Problem> Within the listing, how many lines include "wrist"? Please answer with a bare number.

Dataset extract>
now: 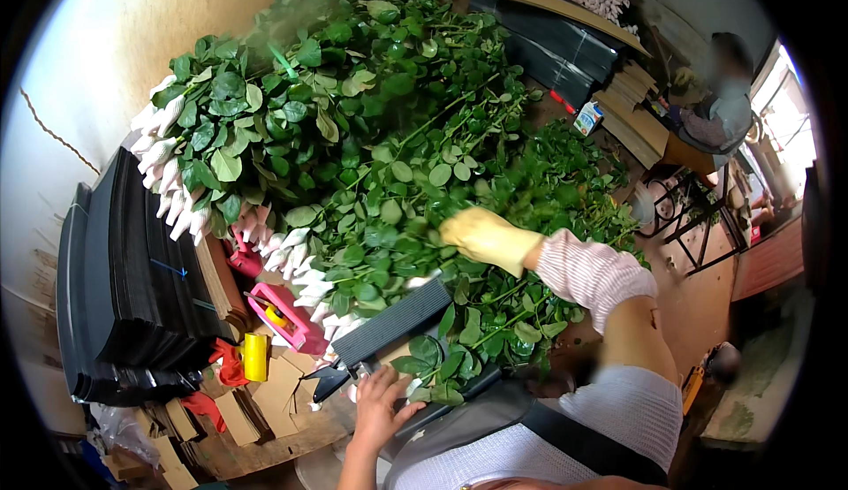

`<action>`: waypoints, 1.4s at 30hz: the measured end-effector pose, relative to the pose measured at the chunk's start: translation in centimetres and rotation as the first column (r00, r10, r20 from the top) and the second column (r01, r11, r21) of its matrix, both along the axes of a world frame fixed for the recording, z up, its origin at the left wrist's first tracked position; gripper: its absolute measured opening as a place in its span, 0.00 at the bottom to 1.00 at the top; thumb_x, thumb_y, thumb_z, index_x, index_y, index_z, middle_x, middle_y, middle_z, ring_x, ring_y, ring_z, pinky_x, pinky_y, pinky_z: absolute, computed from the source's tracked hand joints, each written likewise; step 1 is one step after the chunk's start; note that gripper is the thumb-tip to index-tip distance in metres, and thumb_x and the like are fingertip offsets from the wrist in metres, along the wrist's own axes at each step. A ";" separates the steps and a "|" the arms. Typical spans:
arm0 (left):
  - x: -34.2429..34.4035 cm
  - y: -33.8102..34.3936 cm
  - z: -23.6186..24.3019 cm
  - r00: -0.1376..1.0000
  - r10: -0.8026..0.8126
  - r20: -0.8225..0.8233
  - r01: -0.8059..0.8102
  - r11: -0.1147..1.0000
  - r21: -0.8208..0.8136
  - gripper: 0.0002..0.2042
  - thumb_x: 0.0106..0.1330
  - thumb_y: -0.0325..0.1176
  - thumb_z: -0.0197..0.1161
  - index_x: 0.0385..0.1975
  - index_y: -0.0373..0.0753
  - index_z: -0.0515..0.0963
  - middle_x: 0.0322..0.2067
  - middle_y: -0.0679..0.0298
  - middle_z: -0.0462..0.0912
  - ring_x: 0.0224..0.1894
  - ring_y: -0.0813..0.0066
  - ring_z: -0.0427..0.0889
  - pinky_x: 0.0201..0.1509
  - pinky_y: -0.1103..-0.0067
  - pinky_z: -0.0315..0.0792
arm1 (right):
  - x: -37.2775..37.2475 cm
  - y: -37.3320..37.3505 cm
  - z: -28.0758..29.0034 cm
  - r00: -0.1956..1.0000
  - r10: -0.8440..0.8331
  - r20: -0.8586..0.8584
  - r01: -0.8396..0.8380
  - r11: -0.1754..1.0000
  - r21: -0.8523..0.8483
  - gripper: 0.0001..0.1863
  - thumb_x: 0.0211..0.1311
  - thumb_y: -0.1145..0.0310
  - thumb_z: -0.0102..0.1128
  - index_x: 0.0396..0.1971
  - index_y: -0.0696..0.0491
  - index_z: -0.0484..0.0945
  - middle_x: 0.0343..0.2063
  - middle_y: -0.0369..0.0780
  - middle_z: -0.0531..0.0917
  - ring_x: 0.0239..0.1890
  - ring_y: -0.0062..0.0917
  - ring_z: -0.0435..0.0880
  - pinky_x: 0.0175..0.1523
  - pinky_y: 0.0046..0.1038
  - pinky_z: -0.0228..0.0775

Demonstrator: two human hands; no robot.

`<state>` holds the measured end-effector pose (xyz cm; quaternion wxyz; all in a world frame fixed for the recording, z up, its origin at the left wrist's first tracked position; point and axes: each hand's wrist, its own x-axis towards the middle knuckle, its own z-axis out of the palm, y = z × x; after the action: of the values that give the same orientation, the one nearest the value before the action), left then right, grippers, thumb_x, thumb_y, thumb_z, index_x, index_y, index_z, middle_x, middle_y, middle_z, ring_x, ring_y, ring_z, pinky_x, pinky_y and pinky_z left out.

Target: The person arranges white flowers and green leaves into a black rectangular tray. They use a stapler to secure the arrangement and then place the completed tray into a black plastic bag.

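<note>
A big heap of leafy green stems (397,172) covers the bench, with pale-sleeved flower heads (185,203) along its left side. My right hand (481,238), in a yellow glove, reaches into the leaves with curled fingers; what it grips is hidden. My bare left hand (384,402), fingers apart, rests at the near edge beside a long dark-grey ridged bar (389,318). Black-handled shears (331,379) lie just left of that hand. More leaves (442,375) lie right of the bar, near my apron.
Black sheet stacks (141,260), a pink tape dispenser (300,322), a yellow roll (256,357) and cardboard (283,397) are at left. Behind the heap are more stacks (548,39) and a carton (588,117). Another person (720,114) sits at right, near a black metal frame (689,234).
</note>
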<state>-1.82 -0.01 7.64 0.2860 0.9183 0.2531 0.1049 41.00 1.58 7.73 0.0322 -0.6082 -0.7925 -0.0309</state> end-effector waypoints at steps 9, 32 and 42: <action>0.2 0.2 1.5 0.997 -0.053 -0.051 0.041 0.977 -0.210 0.29 0.59 0.42 0.77 0.60 0.39 0.79 0.47 0.53 0.78 0.49 0.52 0.78 0.51 0.66 0.77 | -0.8 2.0 11.0 0.976 -0.177 -0.125 0.153 0.971 -0.181 0.18 0.61 0.63 0.68 0.50 0.53 0.85 0.51 0.48 0.86 0.49 0.43 0.86 0.56 0.41 0.80; 1.0 0.3 -1.6 0.979 0.000 0.203 0.033 0.986 -0.162 0.09 0.63 0.29 0.71 0.41 0.38 0.84 0.42 0.56 0.82 0.48 0.52 0.81 0.51 0.64 0.76 | 7.2 1.1 15.7 0.958 -0.256 -0.127 0.282 0.771 0.571 0.10 0.58 0.71 0.67 0.40 0.53 0.85 0.46 0.41 0.88 0.46 0.36 0.85 0.56 0.36 0.77; 0.6 0.0 -1.7 0.979 0.091 0.180 -0.020 0.931 -0.363 0.08 0.62 0.25 0.71 0.40 0.38 0.88 0.42 0.59 0.85 0.47 0.59 0.84 0.52 0.71 0.78 | 5.8 0.2 16.2 0.902 -0.424 -0.080 0.418 0.813 0.406 0.13 0.59 0.60 0.68 0.30 0.55 0.85 0.29 0.45 0.87 0.35 0.42 0.87 0.42 0.42 0.80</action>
<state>-1.20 0.03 5.98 0.4694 0.8282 0.2647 0.1538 46.77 1.74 23.95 0.1468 -0.7474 -0.6135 -0.2084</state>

Task answer> 2